Lazy loading
Hi Your lib NumSharp was inspired me and i tried to write a other approach of NumPy more easy to use. The big idea is the Lazy Loading for the front end and this is my repo. https://github.com/aidevnn/DesertLand
My lib isnt optimized for speed at this time, but i can improve it with ease by rewritting NDarray backend class and methods WITHOUT changing nothing from the NDview struct frontend which use the lazy loading.
Actually your Backend is very very powerfull and maybe the frontend can be also improved with Lazy Loading.
Best regards.
@aidevnn Join us, build Deep Learning library based on current work.
I started to fork your repo, it takes me some month to understand in deep your great work. Best regards.
Hey @aidevnn, Thank you. A. Are you aware we are rewriting our backend in a separate branch? B. Can you elaborate more about what do you mean by a front-end lazy loading? If I understand correctly, lazy-loading is something that numpy does not implement therefore if you wish to contribute a lazy-loading front-end when NumSharp is the backend - it'll have to be in a seperate project.
Hello @Nucs
A. Ok a devel branch is more collaborative than a fork
B. Lazy Loading can separate the SharpNum library onto frontend with simple to write specification which will be used by the rest of SciSharp ML/AI framework and the pure SharpNum backend for fast and speed computation. The SciSharp ML/AI team can write their own unit test to integrate SharpNum progression. Lazy Loading is a design pattern wich allow to build complex expressions and he acts sometime like -proxy-. It is also a possible abstraction for integrating multiple different backend but it isnt a good idea at this moment for the framework SciSharp.
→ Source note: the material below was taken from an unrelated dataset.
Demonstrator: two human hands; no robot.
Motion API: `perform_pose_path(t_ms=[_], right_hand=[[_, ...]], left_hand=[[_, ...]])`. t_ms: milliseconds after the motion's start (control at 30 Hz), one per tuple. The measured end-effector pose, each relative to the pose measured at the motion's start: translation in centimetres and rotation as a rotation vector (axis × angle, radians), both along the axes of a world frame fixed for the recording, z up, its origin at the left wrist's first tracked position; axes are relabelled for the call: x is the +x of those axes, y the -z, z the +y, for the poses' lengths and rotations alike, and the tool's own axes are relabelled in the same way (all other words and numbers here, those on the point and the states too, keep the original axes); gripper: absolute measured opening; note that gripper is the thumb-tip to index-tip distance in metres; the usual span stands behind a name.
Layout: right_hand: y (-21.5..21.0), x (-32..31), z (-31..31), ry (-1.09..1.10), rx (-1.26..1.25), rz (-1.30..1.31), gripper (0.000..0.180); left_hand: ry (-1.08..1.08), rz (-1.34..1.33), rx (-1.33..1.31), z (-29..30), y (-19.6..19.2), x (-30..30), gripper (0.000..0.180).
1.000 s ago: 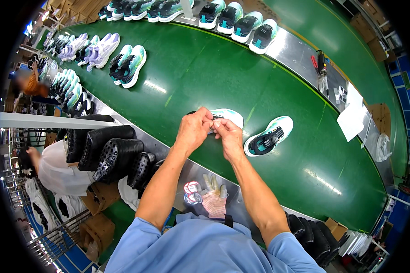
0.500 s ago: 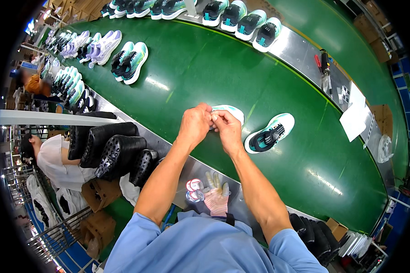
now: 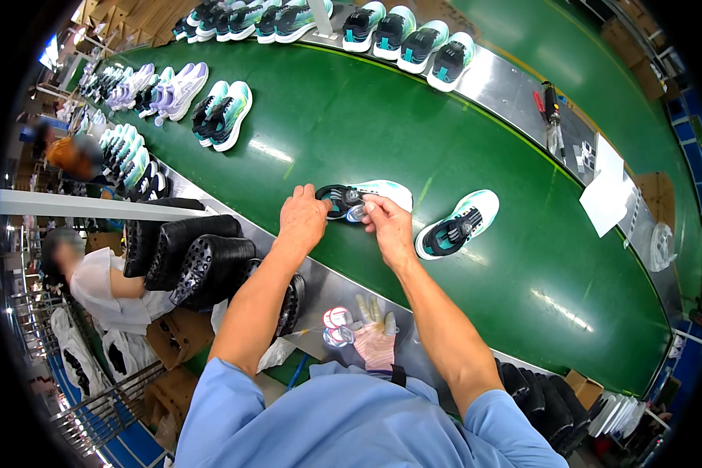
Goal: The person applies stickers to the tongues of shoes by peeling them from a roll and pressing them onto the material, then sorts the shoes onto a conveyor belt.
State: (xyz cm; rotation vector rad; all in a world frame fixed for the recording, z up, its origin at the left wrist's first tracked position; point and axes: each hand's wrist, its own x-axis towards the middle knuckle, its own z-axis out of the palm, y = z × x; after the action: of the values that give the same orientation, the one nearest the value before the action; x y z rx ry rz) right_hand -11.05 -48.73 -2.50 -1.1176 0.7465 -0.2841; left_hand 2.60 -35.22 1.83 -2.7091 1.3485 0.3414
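Observation:
A white, mint and black sneaker (image 3: 384,189) lies on the green belt in front of me, toe pointing right. My left hand (image 3: 304,217) is closed on its heel end, fingers at the collar. Over the shoe's opening, my right hand (image 3: 390,226) pinches a small round blue-and-white tag (image 3: 356,213). Whether a string ties the tag to the shoe is too small to tell. The matching sneaker (image 3: 458,225) rests to the right, untouched. Near my body, more round tags (image 3: 337,326) lie beside a striped work glove (image 3: 375,343) on the metal edge.
Another pair of sneakers (image 3: 223,115) stands up the belt at left. More sneakers (image 3: 425,47) line the far metal ledge, with a screwdriver (image 3: 551,103) and white paper (image 3: 604,187). Black boot-shaped forms (image 3: 210,265) crowd the left edge near a grey bar (image 3: 93,203). Co-workers sit at left.
My hands were together, fingertips meeting above the shoe. Now they are apart: the left has shifted left onto the heel, and the round tag shows in my right fingers.

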Motion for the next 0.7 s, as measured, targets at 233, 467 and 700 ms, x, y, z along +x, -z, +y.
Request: perform_pose_path(t_ms=[233,467,700], right_hand=[[-4.2,-12.1,-3.0,0.26,-0.683,0.424,0.031],[0.0,-13.6,-4.8,0.216,-0.771,0.688,0.087],[1.4,-11.1,-3.9,0.113,-0.781,0.602,0.071]], left_hand=[[0.148,0.137,0.04,-0.2,0.9,0.9,0.03],[0.126,0.191,-0.201,-3.6,2.5,-7.7,0.025],[0.115,0.258,-0.087,-3.5,-1.4,-9.9,0.052]])
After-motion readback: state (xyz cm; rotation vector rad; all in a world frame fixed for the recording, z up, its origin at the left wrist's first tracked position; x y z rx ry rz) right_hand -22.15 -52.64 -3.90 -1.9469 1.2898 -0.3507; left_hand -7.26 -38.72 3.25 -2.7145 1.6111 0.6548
For example, the expression NDproxy d = a+2*b+np.log(c); NDarray e = d; will only be evaluated during the implicit type conversion. I am a self taugh and i discovered the lazy loading just now to reduce computation. I have some intuition about some other usage of the Lazy Loading, but i cannot explain it.
@aidevnn Is NDProxy like a kind of Expression/ Func/ Delegate ? It can be executed after all operations have been decided ?
@Oceania2018 Yes it is a struct that can be defined like this during internal computation of the backend
NDproxy a = new NDproxy(()=>ndArray0)
Its contains only one field / property :
Func<NDarray> fnc
which can be called explicitly
NDarray b = a.fnc()
during internal computation of the backend or implicitly during type conversion by the frontend.
In my repo i used delegate + struct. https://github.com/aidevnn/DesertLand/blob/master/NDarray/NDview.cs#L4
@aidevnn A. You can still use that branch from a fork B. Thanks for laying it out for me, I am too a self taught. Honestly - there is no fast way to stack lazy loading ops. Any basic implementation in C++ will surpass C#'s performance by far. Your best luck is to put efforts in Tensorflow.NET since tensorflow holds a somewhat similar API to numpy and is capable of computation on a GPU and it provides a pretty impressive performance (both CPU and GPU).
if you do insist on writing it on your own then you better get started with IL generation that will link the math ops together. Mainly because every math-op method you delegate to the next math-op method is adding more overhead than you would think.
NumSharp itself is not the fastest it can be. Any library that utilizes the performance of a low-level languages will be faster than our unmanaged algorithms.
@Nucs you are right! Lazy Loading adds some stacks operations because its a kind of managing expression pattern. Managing code have advantage for simplifying coding and maintenance, but with loss of speed and performance. Its a tradeoff.
@Nucs The idea behind the lazy loading is to introduce step by step some symbolic neural network algorithms with the numerical algorithms. For beginning, a precompilation (or may be caching) of all requirement like shape / strides / slices can be done without recreating them each time and its my first objectif. I will let you being informed on my progress
I forget to comment an important thing about some counters.
var a = ND.Uniform<double>(1, 10, 4, 4); // Counters. DataAccess:16 / MethCall:16
var b = 3 * ND.Sq(a - 1) - 4; // Counters. DataAccess:16 / MethCall:80
var c = 3 * ND.Sq(a - 1) - 4 * ND.Sqrt(a + 5); // Counters. DataAccess:32 / MethCall:144
In the above expression, my actual code and symbolic approch reduce rawdata access only to one time for expression b. Also in a more complexe expression, the lazy loading reduce the data access to the minimum effort for expression c. But i am trying to solve some performances problems.
We can say that a lazy loading pattern can improve the performance in theory but it introduces some other execution stack problems. I will continue to search how to take advantage of it.
I discovered in this article https://techdecoded.intel.io/resources/parallelism-in-python-directing-vectorization-with-numexpr/#gs.63gvwl
Numexpr : it is very usefull and it already use lazy-loading and a lot of symbolics optimisations to enhance performance.